■ EXERCISE INSTRUCTIONS
Start at the line with "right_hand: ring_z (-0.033" in the records below, stop at the line with "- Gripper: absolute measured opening", and return every line in that span exactly, the two end lines included.

■ RECORDED INFORMATION
──────

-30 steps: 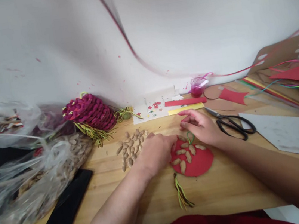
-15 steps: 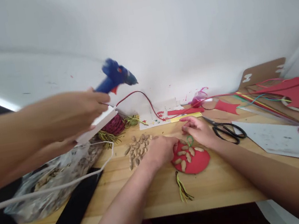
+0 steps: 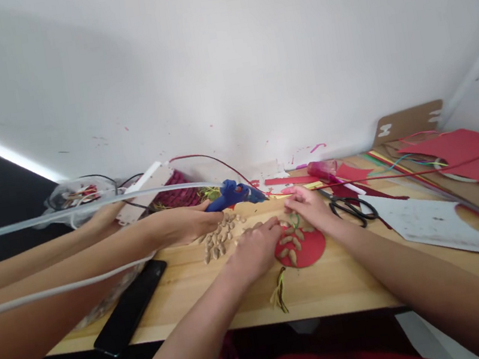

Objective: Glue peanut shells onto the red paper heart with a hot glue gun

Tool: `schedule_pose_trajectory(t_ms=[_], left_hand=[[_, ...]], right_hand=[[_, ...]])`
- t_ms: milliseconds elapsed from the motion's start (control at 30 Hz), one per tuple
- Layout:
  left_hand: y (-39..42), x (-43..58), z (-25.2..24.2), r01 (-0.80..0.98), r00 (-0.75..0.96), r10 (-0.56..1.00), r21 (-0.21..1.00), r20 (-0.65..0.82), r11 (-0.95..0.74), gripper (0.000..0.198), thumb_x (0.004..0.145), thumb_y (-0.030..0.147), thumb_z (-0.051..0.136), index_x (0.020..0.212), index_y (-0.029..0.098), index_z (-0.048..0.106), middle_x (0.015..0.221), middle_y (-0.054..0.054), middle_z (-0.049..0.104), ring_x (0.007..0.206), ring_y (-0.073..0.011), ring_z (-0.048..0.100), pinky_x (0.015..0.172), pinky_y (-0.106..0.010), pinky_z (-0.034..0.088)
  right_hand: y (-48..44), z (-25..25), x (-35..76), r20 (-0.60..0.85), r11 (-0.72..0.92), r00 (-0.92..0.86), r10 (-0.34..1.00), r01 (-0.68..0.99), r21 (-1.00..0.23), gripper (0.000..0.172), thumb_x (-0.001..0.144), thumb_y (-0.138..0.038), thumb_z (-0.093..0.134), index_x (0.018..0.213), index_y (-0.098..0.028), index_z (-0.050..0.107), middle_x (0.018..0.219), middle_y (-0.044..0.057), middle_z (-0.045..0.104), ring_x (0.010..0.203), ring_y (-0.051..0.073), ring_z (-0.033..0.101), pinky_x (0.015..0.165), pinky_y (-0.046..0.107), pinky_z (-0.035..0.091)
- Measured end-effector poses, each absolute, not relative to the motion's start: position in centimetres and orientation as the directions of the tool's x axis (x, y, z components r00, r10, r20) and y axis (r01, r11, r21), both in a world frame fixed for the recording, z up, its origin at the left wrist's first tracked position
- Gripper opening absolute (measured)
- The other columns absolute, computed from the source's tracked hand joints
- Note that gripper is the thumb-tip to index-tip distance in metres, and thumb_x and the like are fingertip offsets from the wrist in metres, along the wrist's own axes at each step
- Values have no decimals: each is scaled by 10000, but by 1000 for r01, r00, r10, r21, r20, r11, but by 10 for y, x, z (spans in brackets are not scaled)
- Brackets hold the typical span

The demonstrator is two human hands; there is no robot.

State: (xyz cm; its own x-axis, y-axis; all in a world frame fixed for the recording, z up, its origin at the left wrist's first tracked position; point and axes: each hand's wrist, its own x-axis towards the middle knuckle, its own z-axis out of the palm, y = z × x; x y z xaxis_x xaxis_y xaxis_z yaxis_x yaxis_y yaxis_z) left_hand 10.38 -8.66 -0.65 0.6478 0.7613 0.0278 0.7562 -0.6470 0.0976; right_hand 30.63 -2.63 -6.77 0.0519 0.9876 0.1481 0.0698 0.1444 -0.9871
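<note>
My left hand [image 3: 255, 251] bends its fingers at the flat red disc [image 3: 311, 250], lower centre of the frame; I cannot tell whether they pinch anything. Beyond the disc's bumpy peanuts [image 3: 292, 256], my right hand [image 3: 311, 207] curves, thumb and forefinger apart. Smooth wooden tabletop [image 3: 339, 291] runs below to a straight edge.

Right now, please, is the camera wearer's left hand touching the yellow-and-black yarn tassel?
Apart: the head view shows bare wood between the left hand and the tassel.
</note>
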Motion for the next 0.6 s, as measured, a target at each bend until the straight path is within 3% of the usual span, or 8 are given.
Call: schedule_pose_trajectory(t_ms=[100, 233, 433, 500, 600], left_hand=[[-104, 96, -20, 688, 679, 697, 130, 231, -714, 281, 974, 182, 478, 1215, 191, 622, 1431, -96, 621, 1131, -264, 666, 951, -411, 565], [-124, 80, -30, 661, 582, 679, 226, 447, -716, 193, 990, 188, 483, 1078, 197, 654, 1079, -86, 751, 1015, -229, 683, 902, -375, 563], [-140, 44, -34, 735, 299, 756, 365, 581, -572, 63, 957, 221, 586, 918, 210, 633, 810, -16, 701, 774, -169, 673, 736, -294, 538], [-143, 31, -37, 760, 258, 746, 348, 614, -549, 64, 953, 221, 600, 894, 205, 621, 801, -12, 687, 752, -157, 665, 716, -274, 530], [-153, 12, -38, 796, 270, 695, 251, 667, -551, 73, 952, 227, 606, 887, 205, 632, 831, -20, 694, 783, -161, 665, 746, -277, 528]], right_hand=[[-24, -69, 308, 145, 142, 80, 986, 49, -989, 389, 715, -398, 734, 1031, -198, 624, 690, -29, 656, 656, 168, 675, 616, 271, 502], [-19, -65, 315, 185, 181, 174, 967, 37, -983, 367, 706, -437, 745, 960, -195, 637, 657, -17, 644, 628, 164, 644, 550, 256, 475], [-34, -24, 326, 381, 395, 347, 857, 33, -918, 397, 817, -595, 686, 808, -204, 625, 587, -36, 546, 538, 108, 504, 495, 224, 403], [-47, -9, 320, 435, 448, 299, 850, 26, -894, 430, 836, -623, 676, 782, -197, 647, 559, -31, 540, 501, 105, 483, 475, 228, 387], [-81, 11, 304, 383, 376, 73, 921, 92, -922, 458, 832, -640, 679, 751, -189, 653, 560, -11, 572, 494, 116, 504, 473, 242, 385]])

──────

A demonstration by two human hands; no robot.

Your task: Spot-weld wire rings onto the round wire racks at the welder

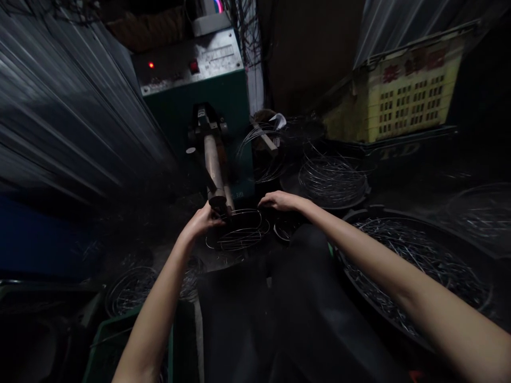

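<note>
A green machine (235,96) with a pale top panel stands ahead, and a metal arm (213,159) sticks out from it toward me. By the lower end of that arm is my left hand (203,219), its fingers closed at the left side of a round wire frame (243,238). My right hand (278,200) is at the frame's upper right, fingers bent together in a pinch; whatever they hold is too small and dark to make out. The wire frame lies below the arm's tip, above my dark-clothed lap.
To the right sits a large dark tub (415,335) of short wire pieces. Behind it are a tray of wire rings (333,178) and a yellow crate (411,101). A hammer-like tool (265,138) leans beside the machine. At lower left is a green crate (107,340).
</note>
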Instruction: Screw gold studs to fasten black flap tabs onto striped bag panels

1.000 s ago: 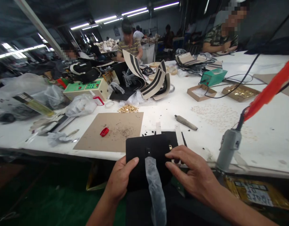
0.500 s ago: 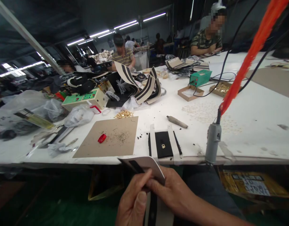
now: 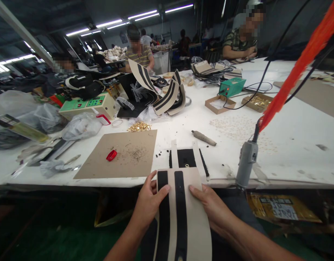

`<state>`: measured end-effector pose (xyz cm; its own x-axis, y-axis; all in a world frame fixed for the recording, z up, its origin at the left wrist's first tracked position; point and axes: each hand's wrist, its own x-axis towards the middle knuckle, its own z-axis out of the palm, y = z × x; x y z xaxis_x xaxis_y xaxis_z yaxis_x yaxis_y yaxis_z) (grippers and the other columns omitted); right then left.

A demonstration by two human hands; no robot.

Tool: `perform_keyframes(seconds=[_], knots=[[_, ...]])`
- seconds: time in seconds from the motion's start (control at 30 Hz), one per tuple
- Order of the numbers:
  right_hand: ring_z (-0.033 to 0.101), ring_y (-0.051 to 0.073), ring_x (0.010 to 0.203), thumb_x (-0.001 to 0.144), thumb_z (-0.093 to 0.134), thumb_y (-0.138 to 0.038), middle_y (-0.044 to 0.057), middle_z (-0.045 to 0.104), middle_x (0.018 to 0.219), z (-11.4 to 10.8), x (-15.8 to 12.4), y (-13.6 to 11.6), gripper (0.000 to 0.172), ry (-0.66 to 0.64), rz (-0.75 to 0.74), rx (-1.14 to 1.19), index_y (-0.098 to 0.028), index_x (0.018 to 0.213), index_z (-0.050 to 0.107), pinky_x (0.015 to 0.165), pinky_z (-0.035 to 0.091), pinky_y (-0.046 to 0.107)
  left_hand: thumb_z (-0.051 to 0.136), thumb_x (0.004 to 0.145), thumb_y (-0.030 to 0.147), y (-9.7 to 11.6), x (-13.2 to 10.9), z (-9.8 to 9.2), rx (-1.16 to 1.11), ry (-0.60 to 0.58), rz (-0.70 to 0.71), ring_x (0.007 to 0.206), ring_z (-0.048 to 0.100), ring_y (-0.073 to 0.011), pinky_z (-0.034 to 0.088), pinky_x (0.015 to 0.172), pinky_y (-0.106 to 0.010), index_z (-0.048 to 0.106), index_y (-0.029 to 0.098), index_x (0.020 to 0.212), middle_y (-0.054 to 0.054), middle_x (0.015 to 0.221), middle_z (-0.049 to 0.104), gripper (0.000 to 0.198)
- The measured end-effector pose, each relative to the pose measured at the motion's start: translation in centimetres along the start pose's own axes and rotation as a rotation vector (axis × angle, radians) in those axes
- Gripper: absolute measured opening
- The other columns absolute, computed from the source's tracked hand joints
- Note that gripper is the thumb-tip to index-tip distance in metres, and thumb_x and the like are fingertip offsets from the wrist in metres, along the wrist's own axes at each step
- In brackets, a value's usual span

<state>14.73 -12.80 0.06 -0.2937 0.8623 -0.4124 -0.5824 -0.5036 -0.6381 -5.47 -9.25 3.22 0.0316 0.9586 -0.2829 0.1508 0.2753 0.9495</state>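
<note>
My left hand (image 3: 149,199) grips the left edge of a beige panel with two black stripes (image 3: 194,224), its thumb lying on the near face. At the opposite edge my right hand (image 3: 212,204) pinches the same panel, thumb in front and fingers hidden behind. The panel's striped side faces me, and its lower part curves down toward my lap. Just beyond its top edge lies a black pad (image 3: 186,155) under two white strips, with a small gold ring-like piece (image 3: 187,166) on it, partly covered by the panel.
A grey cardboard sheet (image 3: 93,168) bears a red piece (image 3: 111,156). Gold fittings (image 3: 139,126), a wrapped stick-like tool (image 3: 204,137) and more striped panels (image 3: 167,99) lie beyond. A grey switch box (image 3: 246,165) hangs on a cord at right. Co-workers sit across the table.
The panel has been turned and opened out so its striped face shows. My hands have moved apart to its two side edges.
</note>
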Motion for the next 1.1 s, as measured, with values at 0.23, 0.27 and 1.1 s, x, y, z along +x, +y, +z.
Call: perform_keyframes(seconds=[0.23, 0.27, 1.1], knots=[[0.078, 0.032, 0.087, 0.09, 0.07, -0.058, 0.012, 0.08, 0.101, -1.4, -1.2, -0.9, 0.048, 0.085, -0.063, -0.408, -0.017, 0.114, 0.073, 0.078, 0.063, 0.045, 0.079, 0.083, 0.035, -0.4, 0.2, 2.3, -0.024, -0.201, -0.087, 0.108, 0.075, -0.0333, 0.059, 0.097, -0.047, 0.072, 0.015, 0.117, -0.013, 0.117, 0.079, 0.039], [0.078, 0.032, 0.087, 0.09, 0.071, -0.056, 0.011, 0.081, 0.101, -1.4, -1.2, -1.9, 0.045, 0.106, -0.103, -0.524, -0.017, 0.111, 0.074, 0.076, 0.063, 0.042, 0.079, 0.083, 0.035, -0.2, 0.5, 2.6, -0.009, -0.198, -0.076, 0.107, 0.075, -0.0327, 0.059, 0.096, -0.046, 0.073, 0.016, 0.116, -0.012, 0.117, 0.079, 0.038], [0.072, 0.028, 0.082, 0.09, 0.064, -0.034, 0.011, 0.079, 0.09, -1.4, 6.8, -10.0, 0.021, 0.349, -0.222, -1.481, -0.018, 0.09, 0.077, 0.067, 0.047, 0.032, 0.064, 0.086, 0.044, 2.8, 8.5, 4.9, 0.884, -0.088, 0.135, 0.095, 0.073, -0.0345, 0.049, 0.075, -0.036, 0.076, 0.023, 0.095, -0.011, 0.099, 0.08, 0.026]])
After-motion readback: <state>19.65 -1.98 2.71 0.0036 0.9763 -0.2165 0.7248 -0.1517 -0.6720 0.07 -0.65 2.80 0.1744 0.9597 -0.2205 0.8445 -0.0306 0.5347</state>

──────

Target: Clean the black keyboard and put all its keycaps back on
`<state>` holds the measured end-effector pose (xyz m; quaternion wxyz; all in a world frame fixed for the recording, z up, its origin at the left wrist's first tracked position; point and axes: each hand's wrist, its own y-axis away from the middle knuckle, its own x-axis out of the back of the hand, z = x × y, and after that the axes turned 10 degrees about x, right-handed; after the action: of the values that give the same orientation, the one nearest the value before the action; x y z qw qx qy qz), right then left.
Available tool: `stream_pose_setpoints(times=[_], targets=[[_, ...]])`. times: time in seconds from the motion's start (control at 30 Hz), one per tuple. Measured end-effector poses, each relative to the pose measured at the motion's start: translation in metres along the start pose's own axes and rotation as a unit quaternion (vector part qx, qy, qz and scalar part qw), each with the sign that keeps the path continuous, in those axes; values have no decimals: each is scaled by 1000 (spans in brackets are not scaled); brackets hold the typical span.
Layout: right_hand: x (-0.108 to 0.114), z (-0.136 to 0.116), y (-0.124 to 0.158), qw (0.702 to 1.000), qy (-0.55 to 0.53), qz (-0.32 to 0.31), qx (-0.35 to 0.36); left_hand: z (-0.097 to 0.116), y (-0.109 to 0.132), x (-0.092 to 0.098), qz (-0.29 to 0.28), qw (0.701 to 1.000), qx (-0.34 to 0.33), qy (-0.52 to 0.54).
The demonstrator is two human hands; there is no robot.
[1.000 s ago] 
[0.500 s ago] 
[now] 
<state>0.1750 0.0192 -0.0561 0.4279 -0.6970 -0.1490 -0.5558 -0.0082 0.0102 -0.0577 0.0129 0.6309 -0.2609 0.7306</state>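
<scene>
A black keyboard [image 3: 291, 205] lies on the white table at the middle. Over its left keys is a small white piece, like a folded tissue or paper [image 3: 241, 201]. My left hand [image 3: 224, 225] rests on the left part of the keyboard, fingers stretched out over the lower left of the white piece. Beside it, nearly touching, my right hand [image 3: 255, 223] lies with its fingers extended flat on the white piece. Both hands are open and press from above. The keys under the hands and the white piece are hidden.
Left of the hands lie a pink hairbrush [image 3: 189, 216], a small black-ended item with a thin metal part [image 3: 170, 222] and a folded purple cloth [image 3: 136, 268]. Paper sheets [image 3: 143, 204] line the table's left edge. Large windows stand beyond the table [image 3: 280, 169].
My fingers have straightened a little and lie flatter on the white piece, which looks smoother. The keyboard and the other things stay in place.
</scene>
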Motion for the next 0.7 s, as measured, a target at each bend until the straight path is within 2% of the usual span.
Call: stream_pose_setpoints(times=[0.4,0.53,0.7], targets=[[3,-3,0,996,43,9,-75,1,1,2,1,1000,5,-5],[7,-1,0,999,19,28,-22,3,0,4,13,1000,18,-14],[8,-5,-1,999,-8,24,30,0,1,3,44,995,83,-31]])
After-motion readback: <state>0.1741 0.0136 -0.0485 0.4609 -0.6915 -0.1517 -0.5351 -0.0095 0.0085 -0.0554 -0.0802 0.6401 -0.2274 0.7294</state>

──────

■ THE ANSWER
  right_hand: ring_z (-0.033 to 0.101), ring_y (-0.051 to 0.073), ring_x (0.010 to 0.203), thumb_x (-0.001 to 0.144), thumb_z (-0.093 to 0.134), thumb_y (-0.138 to 0.038), middle_y (-0.044 to 0.057), middle_z (-0.045 to 0.104), middle_x (0.018 to 0.219), z (-11.4 to 10.8), x (-15.8 to 12.4), y (-13.6 to 11.6), gripper (0.000 to 0.172), ry (-0.66 to 0.64), rz (-0.75 to 0.74), rx (-1.14 to 1.19), index_y (-0.098 to 0.028), index_x (0.018 to 0.213), index_z (-0.050 to 0.107), pinky_x (0.015 to 0.165), pinky_z (-0.035 to 0.091), pinky_y (-0.046 to 0.107)
  left_hand: thumb_z (-0.051 to 0.136), thumb_x (0.004 to 0.145), thumb_y (-0.030 to 0.147), y (-9.7 to 11.6), x (-13.2 to 10.9), z (-9.8 to 9.2), rx (-1.16 to 1.11), ry (-0.60 to 0.58), rz (-0.70 to 0.71), ring_x (0.007 to 0.206), ring_z (-0.048 to 0.100), ring_y (-0.073 to 0.011), pinky_z (-0.034 to 0.088), pinky_x (0.015 to 0.172), pinky_y (-0.106 to 0.010), index_z (-0.048 to 0.106), index_y (-0.029 to 0.098), index_x (0.020 to 0.212), middle_y (-0.054 to 0.054), middle_x (0.015 to 0.221), middle_z (-0.049 to 0.104), gripper (0.000 to 0.198)
- The measured end-effector pose, each relative to the pose measured at the motion's start: translation in centimetres along the start pose's own axes and rotation as a rotation vector (axis × angle, radians) in those axes
- Gripper: absolute measured opening

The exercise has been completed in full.